An Old-Fashioned Love Affair

The surprise success of The Artist at the box-office this year should really come as no surprise at all. It simply provided the two things most audiences want to see in a romantic comedy; romance and comedy. Somehow, most modern efforts in the genre seem to have overlooked this simple concept in favour of corny storylines, clichéd dialogue and bland star vehicles. But there was a time when romantic comedies remembered how to be truly funny and romantic, with good jokes, interesting characters and genuinely comic situations. As we approach Hallmark Day Valentine's Day this Tuesday, why not seek out some old-fashioned love affairs to have you laughing and swooning in each others arms? Here's five to get you started, which will hopefully have you reaching for the ice bucket, instead of the sick bucket.

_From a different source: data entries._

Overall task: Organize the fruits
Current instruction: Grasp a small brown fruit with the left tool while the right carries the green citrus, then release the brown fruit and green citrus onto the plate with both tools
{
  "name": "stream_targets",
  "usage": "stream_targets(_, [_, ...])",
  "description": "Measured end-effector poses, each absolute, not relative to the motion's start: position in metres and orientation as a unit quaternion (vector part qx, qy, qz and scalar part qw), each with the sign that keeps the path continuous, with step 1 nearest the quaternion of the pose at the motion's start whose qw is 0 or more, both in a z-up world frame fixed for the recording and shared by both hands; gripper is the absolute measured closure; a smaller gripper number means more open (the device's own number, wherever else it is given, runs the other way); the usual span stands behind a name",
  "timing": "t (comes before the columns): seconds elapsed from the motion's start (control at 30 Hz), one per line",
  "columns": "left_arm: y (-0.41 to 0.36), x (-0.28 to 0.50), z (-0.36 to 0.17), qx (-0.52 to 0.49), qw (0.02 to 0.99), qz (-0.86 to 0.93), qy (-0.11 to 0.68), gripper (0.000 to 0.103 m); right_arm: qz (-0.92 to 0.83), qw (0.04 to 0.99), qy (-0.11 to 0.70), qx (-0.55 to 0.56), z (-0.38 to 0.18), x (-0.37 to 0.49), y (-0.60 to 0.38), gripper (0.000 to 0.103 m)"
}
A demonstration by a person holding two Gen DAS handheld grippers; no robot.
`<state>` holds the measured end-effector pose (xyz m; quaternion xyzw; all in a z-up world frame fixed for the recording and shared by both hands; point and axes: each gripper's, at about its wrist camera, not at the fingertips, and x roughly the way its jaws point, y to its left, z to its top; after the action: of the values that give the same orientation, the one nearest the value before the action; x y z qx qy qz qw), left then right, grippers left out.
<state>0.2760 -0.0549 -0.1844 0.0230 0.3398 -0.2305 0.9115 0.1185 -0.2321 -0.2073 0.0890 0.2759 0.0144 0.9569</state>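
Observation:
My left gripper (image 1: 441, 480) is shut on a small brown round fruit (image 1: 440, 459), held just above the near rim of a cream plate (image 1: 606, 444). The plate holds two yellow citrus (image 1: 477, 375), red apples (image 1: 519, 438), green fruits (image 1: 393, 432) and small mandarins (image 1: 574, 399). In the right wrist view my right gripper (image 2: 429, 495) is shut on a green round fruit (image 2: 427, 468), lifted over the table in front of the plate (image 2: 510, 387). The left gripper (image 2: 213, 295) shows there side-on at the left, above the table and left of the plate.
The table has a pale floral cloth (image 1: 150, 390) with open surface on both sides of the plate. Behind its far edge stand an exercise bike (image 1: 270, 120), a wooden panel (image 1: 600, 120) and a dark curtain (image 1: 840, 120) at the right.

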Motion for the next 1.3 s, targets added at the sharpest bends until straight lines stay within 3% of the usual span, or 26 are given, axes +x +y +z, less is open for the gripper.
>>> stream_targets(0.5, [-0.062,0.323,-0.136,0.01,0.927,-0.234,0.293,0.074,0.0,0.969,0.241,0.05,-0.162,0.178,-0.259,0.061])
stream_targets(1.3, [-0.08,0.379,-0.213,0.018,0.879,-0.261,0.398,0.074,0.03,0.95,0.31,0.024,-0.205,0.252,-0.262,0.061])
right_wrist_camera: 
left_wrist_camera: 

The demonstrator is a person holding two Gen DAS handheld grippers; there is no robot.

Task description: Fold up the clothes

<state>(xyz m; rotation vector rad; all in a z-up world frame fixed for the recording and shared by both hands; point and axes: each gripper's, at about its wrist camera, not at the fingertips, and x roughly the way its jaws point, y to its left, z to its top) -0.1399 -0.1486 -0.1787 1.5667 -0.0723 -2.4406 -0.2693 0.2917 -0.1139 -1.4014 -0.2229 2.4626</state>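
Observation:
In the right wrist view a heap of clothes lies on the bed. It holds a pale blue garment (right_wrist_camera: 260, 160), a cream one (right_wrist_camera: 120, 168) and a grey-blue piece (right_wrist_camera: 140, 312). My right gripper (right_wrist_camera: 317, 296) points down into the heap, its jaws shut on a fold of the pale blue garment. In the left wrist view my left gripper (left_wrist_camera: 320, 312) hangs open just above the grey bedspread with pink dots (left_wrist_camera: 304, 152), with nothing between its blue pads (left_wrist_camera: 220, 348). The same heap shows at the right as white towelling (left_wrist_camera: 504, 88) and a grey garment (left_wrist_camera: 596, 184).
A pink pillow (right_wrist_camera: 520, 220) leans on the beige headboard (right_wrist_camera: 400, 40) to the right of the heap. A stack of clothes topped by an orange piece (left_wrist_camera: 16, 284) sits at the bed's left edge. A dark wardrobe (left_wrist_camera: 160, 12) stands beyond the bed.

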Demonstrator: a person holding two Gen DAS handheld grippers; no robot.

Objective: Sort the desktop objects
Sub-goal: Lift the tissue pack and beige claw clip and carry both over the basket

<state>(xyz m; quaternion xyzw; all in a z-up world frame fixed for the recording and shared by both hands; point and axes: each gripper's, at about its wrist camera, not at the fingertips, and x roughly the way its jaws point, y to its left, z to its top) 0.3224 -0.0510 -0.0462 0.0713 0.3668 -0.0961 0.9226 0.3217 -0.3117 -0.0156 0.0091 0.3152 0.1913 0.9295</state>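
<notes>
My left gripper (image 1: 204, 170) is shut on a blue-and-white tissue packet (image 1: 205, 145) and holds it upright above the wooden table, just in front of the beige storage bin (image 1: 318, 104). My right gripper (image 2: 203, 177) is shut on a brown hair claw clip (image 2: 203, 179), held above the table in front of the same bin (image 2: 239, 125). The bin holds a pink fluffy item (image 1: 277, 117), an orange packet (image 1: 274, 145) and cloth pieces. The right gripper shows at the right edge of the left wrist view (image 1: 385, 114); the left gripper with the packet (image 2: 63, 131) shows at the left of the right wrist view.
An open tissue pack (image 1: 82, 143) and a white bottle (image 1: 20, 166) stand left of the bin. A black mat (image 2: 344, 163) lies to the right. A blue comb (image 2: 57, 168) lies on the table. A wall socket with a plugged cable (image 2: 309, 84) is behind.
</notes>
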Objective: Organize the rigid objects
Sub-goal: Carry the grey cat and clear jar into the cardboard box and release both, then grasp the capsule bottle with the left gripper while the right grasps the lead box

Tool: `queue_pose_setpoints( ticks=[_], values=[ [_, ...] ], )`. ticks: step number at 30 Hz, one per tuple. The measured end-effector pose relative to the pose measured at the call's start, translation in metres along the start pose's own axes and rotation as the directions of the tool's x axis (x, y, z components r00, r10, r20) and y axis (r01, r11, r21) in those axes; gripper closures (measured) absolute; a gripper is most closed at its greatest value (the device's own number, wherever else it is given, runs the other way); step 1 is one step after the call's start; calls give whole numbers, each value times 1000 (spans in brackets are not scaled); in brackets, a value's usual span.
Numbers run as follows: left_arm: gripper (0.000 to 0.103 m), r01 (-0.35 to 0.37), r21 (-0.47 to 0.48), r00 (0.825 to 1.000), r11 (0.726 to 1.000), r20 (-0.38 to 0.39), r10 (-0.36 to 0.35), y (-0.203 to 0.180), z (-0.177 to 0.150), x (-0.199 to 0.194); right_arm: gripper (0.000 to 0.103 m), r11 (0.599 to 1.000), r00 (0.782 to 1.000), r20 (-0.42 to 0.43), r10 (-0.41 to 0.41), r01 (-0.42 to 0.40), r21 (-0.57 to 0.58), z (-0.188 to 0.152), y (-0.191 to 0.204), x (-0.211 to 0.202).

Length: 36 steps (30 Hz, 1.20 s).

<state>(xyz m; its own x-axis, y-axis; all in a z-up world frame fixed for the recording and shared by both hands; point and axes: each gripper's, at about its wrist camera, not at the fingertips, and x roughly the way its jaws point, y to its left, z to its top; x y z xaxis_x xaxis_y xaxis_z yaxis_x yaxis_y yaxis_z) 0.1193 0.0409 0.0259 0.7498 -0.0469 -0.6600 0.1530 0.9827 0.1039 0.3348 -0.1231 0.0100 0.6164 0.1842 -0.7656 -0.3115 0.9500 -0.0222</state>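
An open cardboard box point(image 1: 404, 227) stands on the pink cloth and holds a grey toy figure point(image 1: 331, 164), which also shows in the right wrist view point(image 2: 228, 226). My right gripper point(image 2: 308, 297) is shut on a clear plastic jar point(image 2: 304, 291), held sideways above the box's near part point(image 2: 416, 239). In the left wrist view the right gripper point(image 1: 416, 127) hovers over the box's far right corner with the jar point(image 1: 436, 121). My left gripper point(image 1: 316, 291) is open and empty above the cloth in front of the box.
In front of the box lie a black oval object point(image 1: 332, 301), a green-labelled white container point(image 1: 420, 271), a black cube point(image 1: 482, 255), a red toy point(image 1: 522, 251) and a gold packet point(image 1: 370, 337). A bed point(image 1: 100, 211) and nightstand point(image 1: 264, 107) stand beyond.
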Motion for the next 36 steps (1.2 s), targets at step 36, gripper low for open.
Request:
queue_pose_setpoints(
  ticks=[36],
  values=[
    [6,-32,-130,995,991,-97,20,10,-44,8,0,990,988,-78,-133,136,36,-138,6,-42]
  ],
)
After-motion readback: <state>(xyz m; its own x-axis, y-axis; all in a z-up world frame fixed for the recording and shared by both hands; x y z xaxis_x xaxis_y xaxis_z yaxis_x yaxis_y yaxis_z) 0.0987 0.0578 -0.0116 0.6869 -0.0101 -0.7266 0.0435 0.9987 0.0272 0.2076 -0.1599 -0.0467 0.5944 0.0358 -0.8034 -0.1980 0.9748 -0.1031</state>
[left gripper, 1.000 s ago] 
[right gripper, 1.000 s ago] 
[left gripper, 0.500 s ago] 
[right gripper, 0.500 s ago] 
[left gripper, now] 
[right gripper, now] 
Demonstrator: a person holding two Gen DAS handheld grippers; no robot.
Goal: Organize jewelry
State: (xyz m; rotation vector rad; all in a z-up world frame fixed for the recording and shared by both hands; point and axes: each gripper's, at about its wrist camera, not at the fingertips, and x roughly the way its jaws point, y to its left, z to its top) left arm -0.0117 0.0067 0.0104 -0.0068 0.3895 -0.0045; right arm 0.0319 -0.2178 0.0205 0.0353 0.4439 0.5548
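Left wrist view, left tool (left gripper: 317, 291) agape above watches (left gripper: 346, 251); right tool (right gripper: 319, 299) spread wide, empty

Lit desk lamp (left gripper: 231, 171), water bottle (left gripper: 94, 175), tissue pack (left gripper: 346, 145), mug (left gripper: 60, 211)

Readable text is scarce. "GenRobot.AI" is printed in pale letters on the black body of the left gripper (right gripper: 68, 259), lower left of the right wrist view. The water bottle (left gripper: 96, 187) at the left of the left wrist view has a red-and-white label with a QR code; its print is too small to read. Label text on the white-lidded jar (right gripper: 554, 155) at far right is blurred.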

A gem from the brilliant writer-director Billy Wilder, who fashions comedy gold from a fairly seedy premise with superb plotting and writing. Jack Lemmon is a lonely bachelor who rents out his apartment to married men so they can carry on affairs with their mistresses, whilst his own love life is restricted to an unrequited adoration for fellow misfit Shirley MacLaine, who works in his company. Both turn in endearing performances in a story that will tug at the heartstrings and tickle the funny bone, yet isn't afraid to tackle some serious issues along the way. And it's a rare romantic comedy indeed when the two lovebirds don't even get to kiss, yet still fall in love.
Sample Pillow Talk:
"You hear what I said, Miss Kubelik? I absolutely adore you."

His Girl Friday (1940)
Regarded as one of the classic screwball comedies, this is a frenetically paced movie, with dialogue so fast a second viewing is probably required to appreciate all the witty asides, plot intracacies and clever in-jokes. Terrific performances from Cary Grant as a newspaper editor and Rosalind Russell as his ace reporter and ex-wife, whose constant bickering and put-downs can't really hide the fact they are still madly in love with each other. It's such good fun, it's only after it ends that you might reflect the two leads aren't particularly nice and probably deserve one another.
Sample Pillow Talk:
"Oh Walter, you are wonderful. In a loathsome sort of way"

The Thin Man (1934)
Amateur sleuths Nick and Nora Charles (William Powell and Myrna Loy) investigate a missing person case, but still take time to drink, flirt and cheerfully insult each other along the way. Think Hart to Hart, only good. The brilliant chemistry between Powell and Loy that elevates the film to something a bit special, as they swap wisecracks, quaff cocktails and martinis at every opportunity, and never miss a chance for a good old innuendo. The perfect building blocks for any strong relationship. Genuinely funny and effortlessly charming - you'll go a long way to find a modern screen couple with the same appeal.
Sample Pillow Talk:
- "All right! Go ahead! Go on! See if I care! But I think it's a dirty trick to bring me all the way to New York just to make a widow of me"
- "You wouldn't be a widow long."

- "You bet I wouldn't!"
- "Not with all your money..."

Ninotchka (1939)
Ernst Lubitsch's splendid comedy of manners features Greta Garbo in her best role as the glacial Russian Bolshevik Ninotchka, who gradually thaws under the influence of romantic Paris and the attentions of dapper suitor Melvyn Douglas. The terrific script features some sparkling dialogue, with Garbo's withering put-downs in the first half of the film especially fun. And beyond the broad comedy, there's also some barbed comments directed at the Communist regime which lends it a distinct edginess. If you consider yourself in a classy, sophisticated relationship, this is the film for you.
Sample Pillow Talk:
- "Must you flirt?"
- "Well, I don't have to, but I find it natural."
- "Suppress it."

City Lights (1931)
Charlie Chaplin in his famous ‘Little Tramp’ role falls in love with a blind flower-girl who mistakes him for a millionaire. Not wanting to disappoint her, he keeps up the charade, whilst working odd-jobs to raise enough money to pay for an operation to restore her sight. The laughs come thick and fast due to Chaplin’s superb physical and slapstick comedy, but the enduring appeal of the film lies in the touching romance between two shy and awkward characters. So good, you’ll not even notice you haven’t heard one word of dialogue in the whole film.
Sample Pillow Talk:
"                                          "

Marvellous stuff. A reminder that true romance is about much more than offering tacky, unoriginal presents and shouldn't just be confined to one day a year. Right, I'm off to buy some chocolates. If she's lucky I might even let her have one.